Te i 33 inne kultowe produkcje filmowe będziecie mogli zobaczyć w ramach oficjalnych obchodów 100-lecia Warner Bros. w kinie KinoGram. Już w czwartek wieczorem, 23 marca, gala otwarcia, a dzień później zaczynamy jubileuszowe seanse dla szerokiej publiczności. W piątek wieczorem: „Wejście smoka” i „Egzorcysta”, w sobotę: „Bonnie i Clyde” oraz „Łowca Androidów”, w niedzielę: „Buntownik bez powodu” i „Bullit”. 35 kultowych filmów wytwórni Warner Bros. tylko w kinie KinoGram w warszawskiej Fabryce Norblina!
Gala otwarcia
Dziś wieczorem, 23 marca br., na gali otwarcia 100-lecia wytwórni Warner Bros. w kinie KinoGram, Jimmie Wilson wystąpi z filmowymi, muzycznymi „evergreenami”, w tym m.in. „As times goes by” z kultowej warnerowskiej produkcji z 1942 roku „Casablanca” oraz „Purple Rain” – kinowego hitu z Princem w roli głównej z 1984 roku.
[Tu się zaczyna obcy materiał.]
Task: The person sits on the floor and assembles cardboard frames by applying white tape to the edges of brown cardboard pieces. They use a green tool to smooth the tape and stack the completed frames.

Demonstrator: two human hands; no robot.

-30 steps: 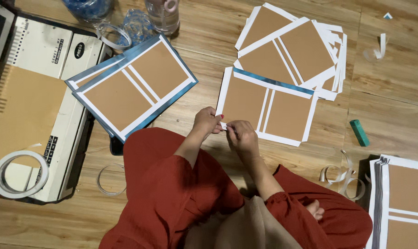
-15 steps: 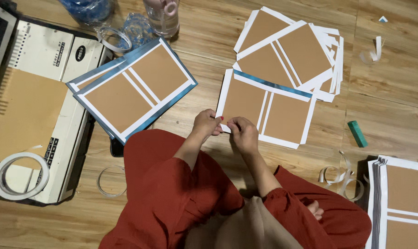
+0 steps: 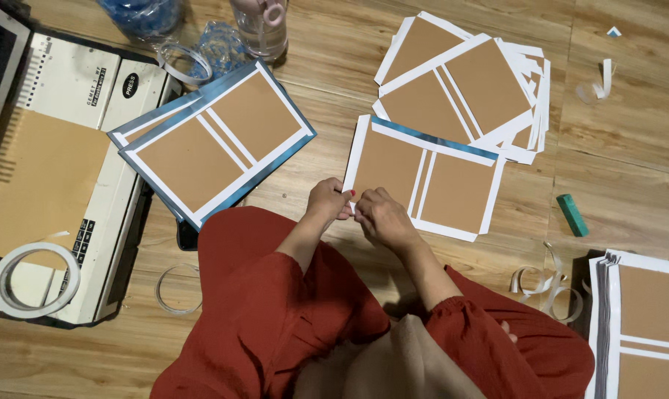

Jimmie Wilson urodził się w Detroit, Michigan (USA). To miasto znane jest nie tylko z rewolucji w przemyśle samochodowym (tu swoje pierwsze fabryki miały Ford, General Motors, Chrysler), ale również z narodzin Motown Records – pierwszej wytwórni dla czarnoskórych Amerykanów, która przyczyniła się do rozwoju m.in. takich gwiazd jak Lionel Richie, Diana Ross, Marvin Gaye, Smokey Robinson, Stevie Wonder oraz – Króla Popu – Michaela Jacksona.
To właśnie ta muzyczna historia rodzinnego miasta Jimmie’go stała się podstawą jego artystycznej drogi i główną inspiracją w jego karierze. Jego głos najczęściej porównywany jest do Stevie’ego Wondera, Seala i Lenny’ego Kravitza. Odnajduje się w wielu gatunkach i znakomicie łączy rythm and blues, soul, z rockowym brzmieniem i mainstreamowym popem. W jego repertuarze nie przypadkiem pojawiają się takie utwory jak „Sex on fire” Kings of Leon czy „Kiss of the rose” Seala.
Wilson po raz pierwszy zadebiutował w Europie jako gwiazda musicalu,,SISTERELLA”, który był uwspółcześnioną wersją „Kopciuszka”. Twórcą spektaklu był wspomniany Michael Jackson. Przedstawienie miał swoją premierę w Los Angeles; w Europie, wystawiane było m.in. w Austrii oraz Niemczech. Jimmie zagrał tam główną rolę męską – Prince’a Jeana Luca. Po intensywnym tournée z musicalem, Jimmy zdecydował pozostać w Niemczech i kontynuować swoją karierę muzyczną na Starym Kontynencie.
Wilson występował na całym świecie, w ponad 40 krajach i 5 kontynentach. W 2010 roku zagrał Baracka Obamę w musicalu „HOPE. The Obama Musical Story”.
W 2011 roku wystąpił po raz pierwszy w Polsce w muzycznym show „Must Be the Music”, docierając do półfinału z wokalistą Igorem Herbutem (LEMON). Tak rozpoczęła się jego sceniczna podróż nad Wisła. Przez ostatnią dekadę Jimmie zagrał niezliczoną ilość koncertów w całej Polsce. Ma na koncie mnóstwo występów zamkniętych m.in. 150 lat Hennessy oraz telewizyjnych w tym: „Dzień Dobry TVN” i „Jaka To Melodia”. Ma też za sobą występy na dużych festiwalach, w tym finał Eurowizji w 2017, który odbyła się w Kijowie w Ukrainie. Wraz z gwiazdą z San Marino, Valentiną Monettą z utworem „Spirit of the night” dotarli do półfinału konkursu.